● **TASK OBJECTIVE**:
From the material below, return exactly the lines starting at the one that holds "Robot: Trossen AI" and ending at the one that holds "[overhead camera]". Pictures stay out of the answer.

● **GIVEN ENTRIES**:

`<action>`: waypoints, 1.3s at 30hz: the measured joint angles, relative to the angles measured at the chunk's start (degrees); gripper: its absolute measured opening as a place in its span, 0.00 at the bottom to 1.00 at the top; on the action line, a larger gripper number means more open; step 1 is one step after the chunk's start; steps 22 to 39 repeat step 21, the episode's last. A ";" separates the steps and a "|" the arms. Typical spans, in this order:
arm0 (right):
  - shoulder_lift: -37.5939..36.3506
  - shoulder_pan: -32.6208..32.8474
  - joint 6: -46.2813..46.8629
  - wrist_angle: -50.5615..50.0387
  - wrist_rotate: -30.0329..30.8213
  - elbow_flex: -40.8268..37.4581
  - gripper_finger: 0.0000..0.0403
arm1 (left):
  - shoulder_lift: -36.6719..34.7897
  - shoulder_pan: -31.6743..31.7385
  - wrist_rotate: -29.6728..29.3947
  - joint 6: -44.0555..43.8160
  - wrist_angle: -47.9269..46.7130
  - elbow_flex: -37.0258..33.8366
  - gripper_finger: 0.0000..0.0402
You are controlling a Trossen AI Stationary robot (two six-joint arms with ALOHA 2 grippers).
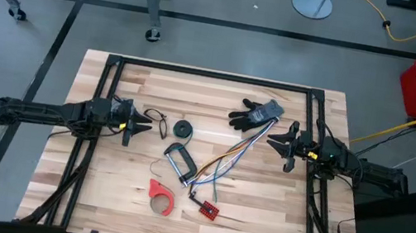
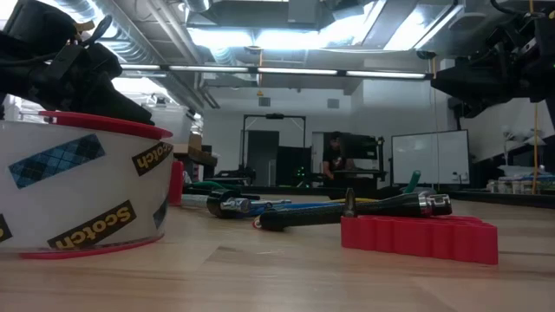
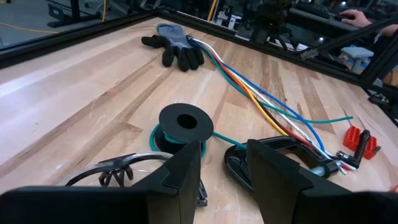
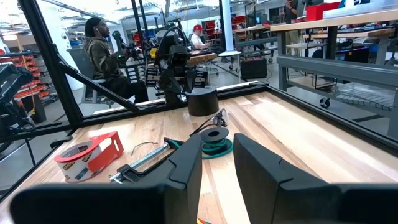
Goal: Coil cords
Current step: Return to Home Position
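Observation:
The cord is a small round black coil [image 1: 182, 131] with green turns under it. It lies flat on the wooden table [image 1: 98, 174], left of centre. It also shows in the left wrist view [image 3: 185, 123] and the right wrist view [image 4: 213, 142]. Its green tail [image 3: 219, 136] runs off along the table toward the clamp. My left gripper [image 1: 138, 125] is open and empty, hovering just left of the coil, its fingers [image 3: 183, 174] pointing at it. My right gripper [image 1: 275, 142] is open and empty at the table's right, its fingers [image 4: 184, 168] facing the coil from farther off.
Clear safety glasses [image 1: 157, 119] lie between my left gripper and the coil. A black bar clamp [image 1: 178, 162] lies near the coil. A red tape dispenser [image 1: 161, 195], a multicoloured wire bundle [image 1: 228, 157] with a red board [image 1: 207, 209] and a grey-black glove [image 1: 257, 114] lie around.

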 joint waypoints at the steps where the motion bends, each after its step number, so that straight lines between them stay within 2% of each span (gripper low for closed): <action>1: 0.00 0.00 0.00 0.00 0.00 0.00 0.24 | 0.00 0.00 0.00 -0.08 0.00 0.00 0.31; 39: 0.00 0.00 0.00 -0.02 0.00 0.00 0.24 | -0.01 0.00 0.00 -0.04 -0.01 0.00 0.31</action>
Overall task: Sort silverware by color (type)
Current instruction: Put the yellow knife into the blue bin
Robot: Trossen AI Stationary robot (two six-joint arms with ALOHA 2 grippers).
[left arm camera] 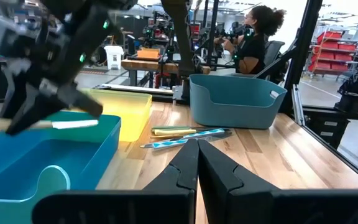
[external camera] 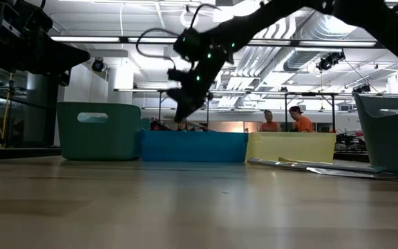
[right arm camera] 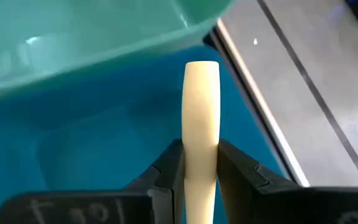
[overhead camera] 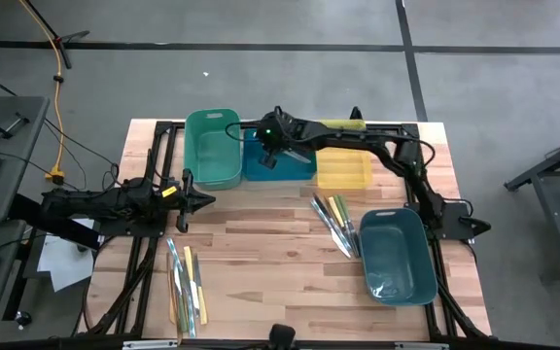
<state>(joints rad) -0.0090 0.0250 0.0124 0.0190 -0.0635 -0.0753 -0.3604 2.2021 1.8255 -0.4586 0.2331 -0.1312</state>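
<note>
Right hand [right arm camera: 201, 163] pinches pale utensil [right arm camera: 201, 106] directly above blue bin [overhead camera: 278, 167], upper centre; handle pointing away; left hand [overhead camera: 185, 201] pressed together, idle

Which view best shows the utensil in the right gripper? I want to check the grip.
The right wrist view: the pale utensil sits clamped in the right gripper over the blue bin. The left wrist view shows it sideways; the high and low views hide it behind the arm.

Overhead camera looks straight down; low camera level across table; my wrist cameras close; all share rectangular blue plastic bin [overhead camera: 278, 163].
</note>
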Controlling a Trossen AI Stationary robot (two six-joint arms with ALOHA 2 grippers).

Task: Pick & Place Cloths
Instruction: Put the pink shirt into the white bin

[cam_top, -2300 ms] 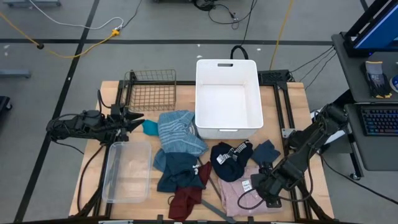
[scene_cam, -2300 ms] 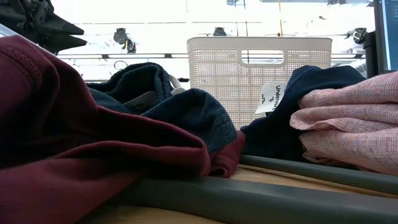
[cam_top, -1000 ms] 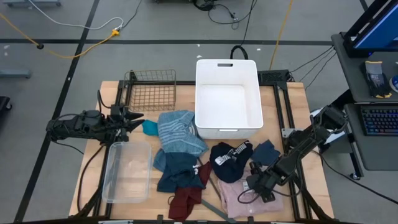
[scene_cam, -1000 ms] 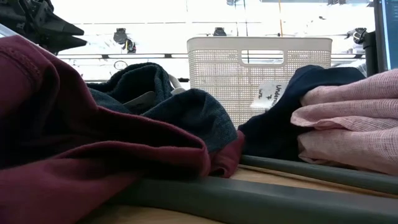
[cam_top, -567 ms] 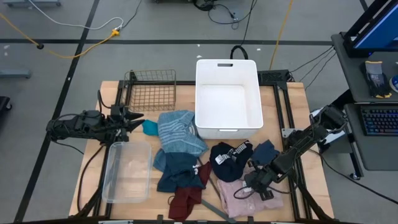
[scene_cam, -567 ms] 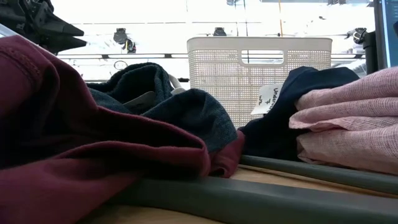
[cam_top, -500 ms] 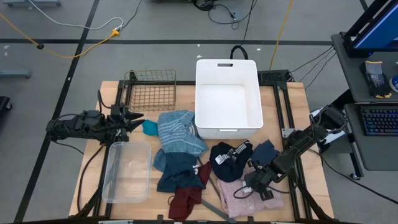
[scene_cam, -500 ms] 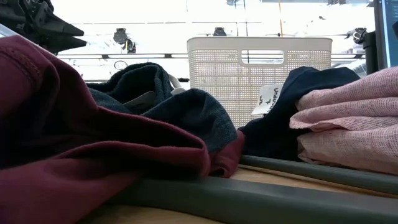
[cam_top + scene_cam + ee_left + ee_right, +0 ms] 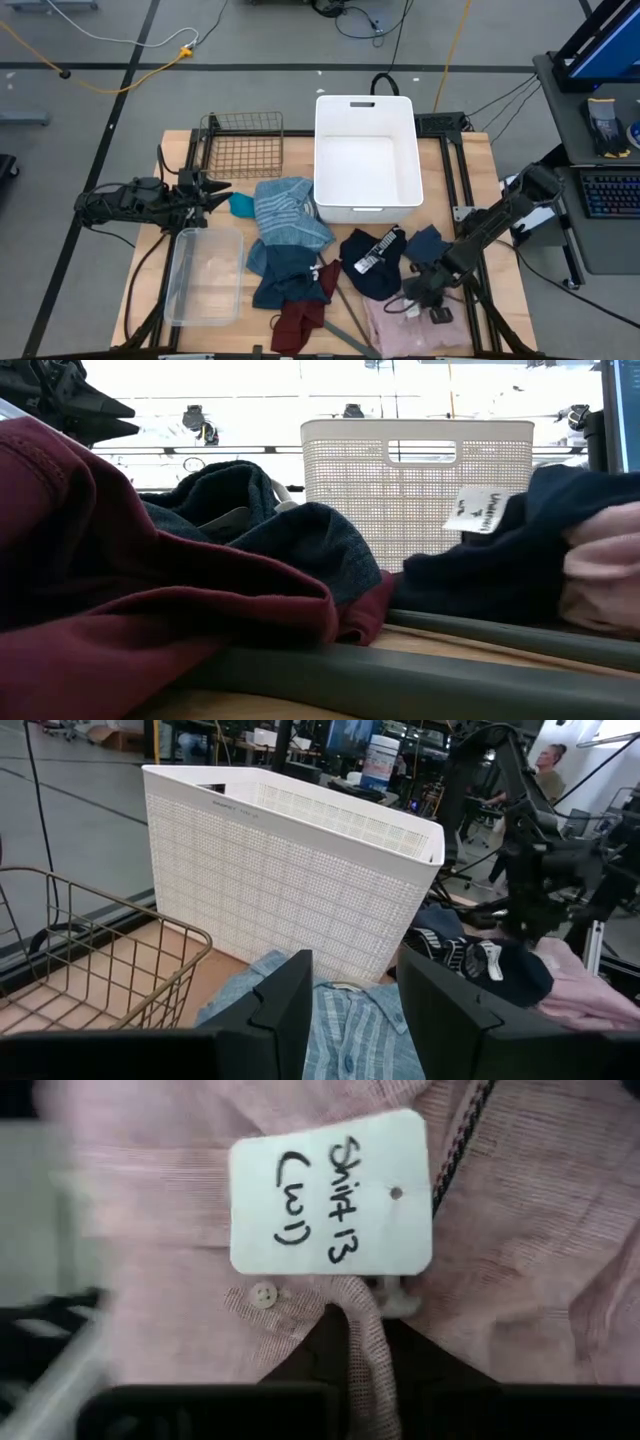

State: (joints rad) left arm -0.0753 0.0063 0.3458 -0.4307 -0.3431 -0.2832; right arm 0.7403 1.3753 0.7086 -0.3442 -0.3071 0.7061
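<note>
The cloths lie strewn over the table. The pink collared shirt (image 9: 400, 322) is at the near right, and the navy white-printed top (image 9: 372, 262) lies partly over it. The light-blue striped shirt (image 9: 289, 209) is at the middle, the maroon garment (image 9: 297, 324) near the front edge, a teal piece (image 9: 240, 205) and a blue piece (image 9: 428, 243) farther back. My right gripper (image 9: 412, 297) is shut on the pink shirt. My left gripper (image 9: 216, 190) hangs open at the left, level, with nothing between its fingers. My right gripper pinches a raised fold of the pink shirt (image 9: 352, 1315) between its two fingers, just below the white paper tag (image 9: 330, 1195) and beside a button. The fingers slant down from the table's right side. The fold is drawn up while the shirt's remainder (image 9: 600, 575) lies on the table.
A white perforated bin (image 9: 365, 158) stands at the far middle, a wire basket (image 9: 243, 143) at the far left, and a clear plastic tub (image 9: 205, 275) at the near left. A grey clothes hanger (image 9: 400, 680) lies along the front edge beside the maroon garment.
My right gripper has risen and tipped, moving a little toward the table's right edge and pulling the pink shirt's fold up with it. The navy top lying on the shirt has been dragged toward the near right, its label now higher and farther right in the low view.
</note>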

● **WRITTEN SOLUTION**:
Robot: Trossen AI Stationary robot (two six-joint arms with ALOHA 2 grippers).
[left arm camera] 
[external camera] 
[right arm camera] 
[overhead camera] 

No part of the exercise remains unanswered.